Assignment.
An exact copy of the entries below is required, with all pictures removed.

Records for processing.
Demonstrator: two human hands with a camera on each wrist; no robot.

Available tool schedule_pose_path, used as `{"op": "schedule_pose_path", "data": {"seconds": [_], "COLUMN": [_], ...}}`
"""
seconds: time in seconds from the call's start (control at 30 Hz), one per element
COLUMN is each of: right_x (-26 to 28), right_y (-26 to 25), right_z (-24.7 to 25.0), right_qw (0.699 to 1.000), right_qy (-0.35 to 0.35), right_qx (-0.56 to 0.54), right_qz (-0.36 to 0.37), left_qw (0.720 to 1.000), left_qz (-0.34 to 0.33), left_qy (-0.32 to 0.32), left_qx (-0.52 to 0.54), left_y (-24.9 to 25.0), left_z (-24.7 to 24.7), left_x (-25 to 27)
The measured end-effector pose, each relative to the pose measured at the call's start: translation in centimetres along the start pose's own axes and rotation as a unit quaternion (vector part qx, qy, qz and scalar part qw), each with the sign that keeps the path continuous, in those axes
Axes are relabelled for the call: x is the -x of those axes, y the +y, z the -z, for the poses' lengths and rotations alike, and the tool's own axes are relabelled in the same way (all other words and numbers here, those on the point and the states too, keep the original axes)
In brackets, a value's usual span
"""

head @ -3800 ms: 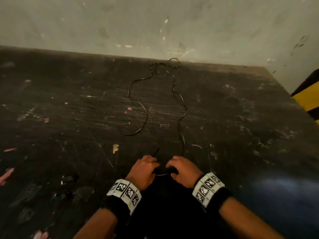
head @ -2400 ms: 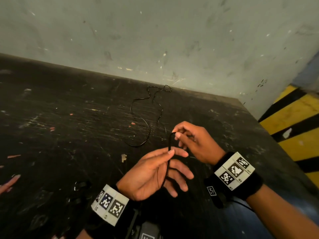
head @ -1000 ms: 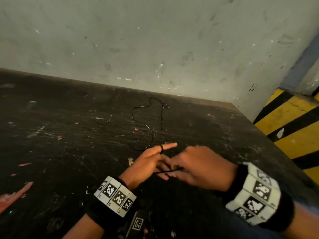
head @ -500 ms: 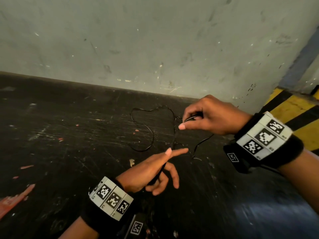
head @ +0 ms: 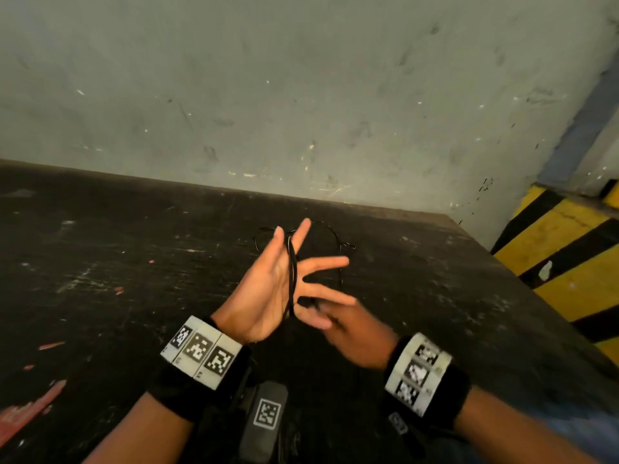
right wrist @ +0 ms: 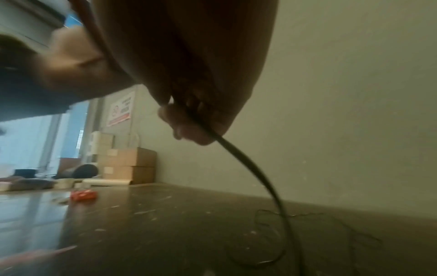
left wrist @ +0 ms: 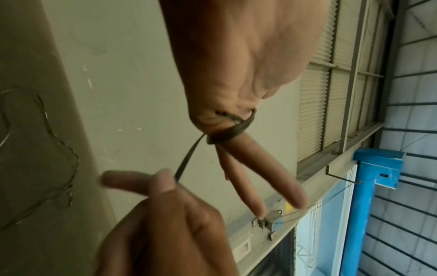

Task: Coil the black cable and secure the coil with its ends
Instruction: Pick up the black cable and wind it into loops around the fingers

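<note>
Pinching one black cable (left wrist: 187,164), right hand (head: 355,336) sits below upright left hand (head: 268,289), fingers (head: 326,262) splayed, cable looped around two.

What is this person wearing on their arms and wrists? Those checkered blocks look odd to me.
Both forearms are bare, with no sleeves. The left wrist and right wrist each carry a wide black strap holding a curved white band printed with square black-and-white coded markers, three showing per band. A dark device with another such marker hangs under the left wrist. No gloves or rings show.
</note>
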State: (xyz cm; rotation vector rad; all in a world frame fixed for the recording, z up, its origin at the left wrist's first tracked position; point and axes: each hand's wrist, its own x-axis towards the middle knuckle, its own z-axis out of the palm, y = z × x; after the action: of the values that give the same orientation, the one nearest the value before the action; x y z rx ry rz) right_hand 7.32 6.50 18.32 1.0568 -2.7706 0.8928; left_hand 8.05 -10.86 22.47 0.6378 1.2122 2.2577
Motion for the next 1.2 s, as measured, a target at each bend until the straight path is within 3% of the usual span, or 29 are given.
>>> {"op": "schedule_pose_path", "data": {"seconds": [0.13,0.33,0.53,0.77,0.87,1.03,1.2], "right_x": [1.0,0.7,-2.1,-4.1,-4.0,-2.3,-0.6], "right_y": [-2.1,-6.7,-7.4,-4.4,-1.7,1.6,-1.2], "right_z": [-2.3,2.0,9.5,15.8,14.3,6.9,1.1], "right_qw": [0.995,0.985,0.967,0.988,0.993,0.998,1.0], "right_qy": [-0.064,-0.096,-0.156,-0.04,-0.01,0.009,-0.001], "right_qx": [0.082,0.136,0.196,0.145,0.113,0.056,0.017], "right_qz": [0.005,0.038,0.046,0.04,0.035,0.014,0.017], "left_qw": [0.996,0.979,0.965,0.961,0.973,0.987,0.998], "left_qz": [-0.01,0.018,0.14,0.187,0.149,0.088,-0.006], "left_qy": [0.088,0.124,0.031,-0.068,-0.096,-0.135,0.001], "left_qx": [-0.024,-0.161,-0.22,-0.193,-0.145,-0.011,0.056], "left_y": [0.6,-1.2,-3.4,-1.9,-1.2,0.1,0.9], "left_z": [1.3,2.2,0.9,-0.5,-0.7,-1.5,-0.6], "left_x": [-1.1,-0.9,0.4,2.3,2.5,1.7,-0.8]}}
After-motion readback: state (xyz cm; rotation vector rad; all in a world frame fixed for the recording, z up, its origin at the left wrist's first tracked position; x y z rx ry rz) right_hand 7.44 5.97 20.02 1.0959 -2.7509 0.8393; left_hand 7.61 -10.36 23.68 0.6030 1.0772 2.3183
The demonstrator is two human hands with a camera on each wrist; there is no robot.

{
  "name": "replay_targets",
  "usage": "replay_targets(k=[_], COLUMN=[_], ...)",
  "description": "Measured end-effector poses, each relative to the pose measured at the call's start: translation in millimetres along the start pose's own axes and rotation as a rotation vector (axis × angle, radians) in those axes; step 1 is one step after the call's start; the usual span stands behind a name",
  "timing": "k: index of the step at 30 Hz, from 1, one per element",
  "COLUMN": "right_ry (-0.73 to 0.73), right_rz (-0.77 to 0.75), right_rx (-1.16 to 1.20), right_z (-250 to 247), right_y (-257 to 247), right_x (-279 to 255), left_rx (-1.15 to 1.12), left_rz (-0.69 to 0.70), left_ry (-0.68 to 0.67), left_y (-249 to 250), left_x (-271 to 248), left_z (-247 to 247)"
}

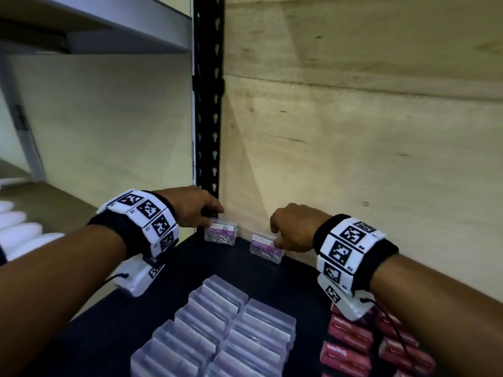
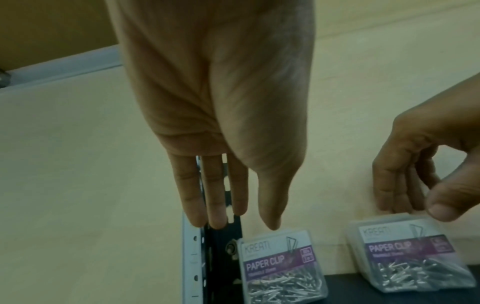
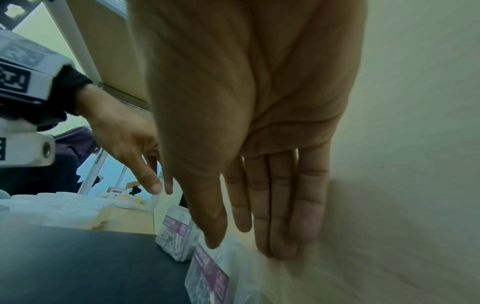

Response area.
Demonstrator: two human hands with a camera on each wrist; no robot.

Available tool schedule_pose_path, used as `{"op": "schedule_pose_path", "data": {"seconds": [_], "COLUMN": [_], ...}}`
"""
seconds: time in seconds from the call's start (control at 30 Hz), one per element
COLUMN is each of: right_x (-26 to 28), right_y (-26 to 25), right_z (-24.7 to 25.0), right_qw (0.699 to 1.000), right_qy (-0.35 to 0.35), right_qx (-0.56 to 0.54), right_qz (-0.36 to 0.37), left_qw (0.720 to 1.000), left_qz (-0.34 to 0.33), left_qy (-0.32 to 0.32), left_qx (-0.52 to 0.54), left_y (-24.9 to 25.0), left_z (-24.7 to 24.7), left_x (-25 to 27)
The measured end-effector pose, each relative to the pose measured at the call's start: translation in centimetres along the start pose's own axes and rotation as a unit quaternion (vector part qx, qy, qz and scalar part qw), each with the sign that keeps the path continuous, in those axes
Axes are relabelled for the call: x is the -x of those axes, y the +y, z the -z, for the poses' lengths and rotations alike, and the tool's own axes are relabelled in the same way (all other words and numbers here, those on the point and the states too, keep the original axes)
In brackets, a value's usual span
"""

head @ -3800 ms: 
head @ -2400 ms: 
head @ -1000 ms: 
head @ -500 ms: 
head @ +0 ms: 
right wrist @ +0 ms: 
left wrist @ +0 ms: 

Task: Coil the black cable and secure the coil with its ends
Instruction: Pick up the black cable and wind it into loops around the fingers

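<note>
Pinching one black cable (left wrist: 187,164), right hand (head: 355,336) sits below upright left hand (head: 268,289), fingers (head: 326,262) splayed, cable looped around two.

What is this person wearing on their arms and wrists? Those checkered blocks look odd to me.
Both forearms are bare, with no sleeves. The left wrist and right wrist each carry a wide black strap holding a curved white band printed with square black-and-white coded markers, three showing per band. A dark device with another such marker hangs under the left wrist. No gloves or rings show.
</note>
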State: (xyz cm; rotation vector rad; all in a world frame fixed for the recording, z up, its origin at the left wrist's first tracked position; point and axes: each hand's wrist, its own x-axis towards the middle knuckle, its own z-axis out of the palm, y = z × x; after the action: of the values that give the same orientation, the one nearest the value before the action; x y z rx ry rz) right_hand 7.32 6.50 18.32 1.0568 -2.7706 0.8928; left_hand 8.05 -10.86 22.47 0.6378 1.2122 2.2577
Motion for the next 1.2 s, as measured, a target at each bend until the straight path is within 3% of the usual span, or 29 are given.
>>> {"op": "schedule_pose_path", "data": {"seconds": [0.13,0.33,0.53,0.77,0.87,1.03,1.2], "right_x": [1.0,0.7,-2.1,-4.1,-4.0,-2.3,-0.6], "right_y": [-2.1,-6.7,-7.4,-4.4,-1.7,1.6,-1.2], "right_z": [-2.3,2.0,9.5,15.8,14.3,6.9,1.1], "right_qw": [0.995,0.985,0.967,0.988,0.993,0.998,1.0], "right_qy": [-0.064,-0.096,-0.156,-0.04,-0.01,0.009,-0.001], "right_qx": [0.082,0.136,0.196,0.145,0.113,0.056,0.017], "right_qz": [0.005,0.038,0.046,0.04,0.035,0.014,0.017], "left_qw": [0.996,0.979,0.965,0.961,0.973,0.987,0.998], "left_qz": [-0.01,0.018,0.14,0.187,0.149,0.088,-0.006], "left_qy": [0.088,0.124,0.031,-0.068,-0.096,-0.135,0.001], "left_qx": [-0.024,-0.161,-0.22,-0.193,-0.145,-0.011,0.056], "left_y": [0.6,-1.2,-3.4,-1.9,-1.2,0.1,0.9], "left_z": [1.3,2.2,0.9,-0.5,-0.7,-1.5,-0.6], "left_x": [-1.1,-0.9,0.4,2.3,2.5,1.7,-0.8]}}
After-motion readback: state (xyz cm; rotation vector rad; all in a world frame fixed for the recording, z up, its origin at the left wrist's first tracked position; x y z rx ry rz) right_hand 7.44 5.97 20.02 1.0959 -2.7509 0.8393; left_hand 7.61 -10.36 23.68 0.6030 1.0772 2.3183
The demonstrator is two human hands with a camera on each wrist; there is no robot.

{
  "name": "replay_targets",
  "usage": "replay_targets(k=[_], COLUMN=[_], ...)",
  "description": "Measured end-effector poses, each relative to the pose measured at the call's start: translation in millimetres along the start pose's own axes and rotation as a rotation vector (axis × angle, radians) in those axes; step 1 is one step after the call's start; the usual span stands behind a name",
  "timing": "k: index of the step at 30 Hz, from 1, one per element",
  "COLUMN": "right_ry (-0.73 to 0.73), right_rz (-0.77 to 0.75), right_rx (-1.16 to 1.20), right_z (-250 to 247), right_y (-257 to 247), right_x (-279 to 255), left_rx (-1.15 to 1.12), left_rz (-0.69 to 0.70), left_ry (-0.68 to 0.67), left_y (-249 to 250), left_x (-271 to 248), left_z (-247 to 247)"
}

The answer, as written, is complete.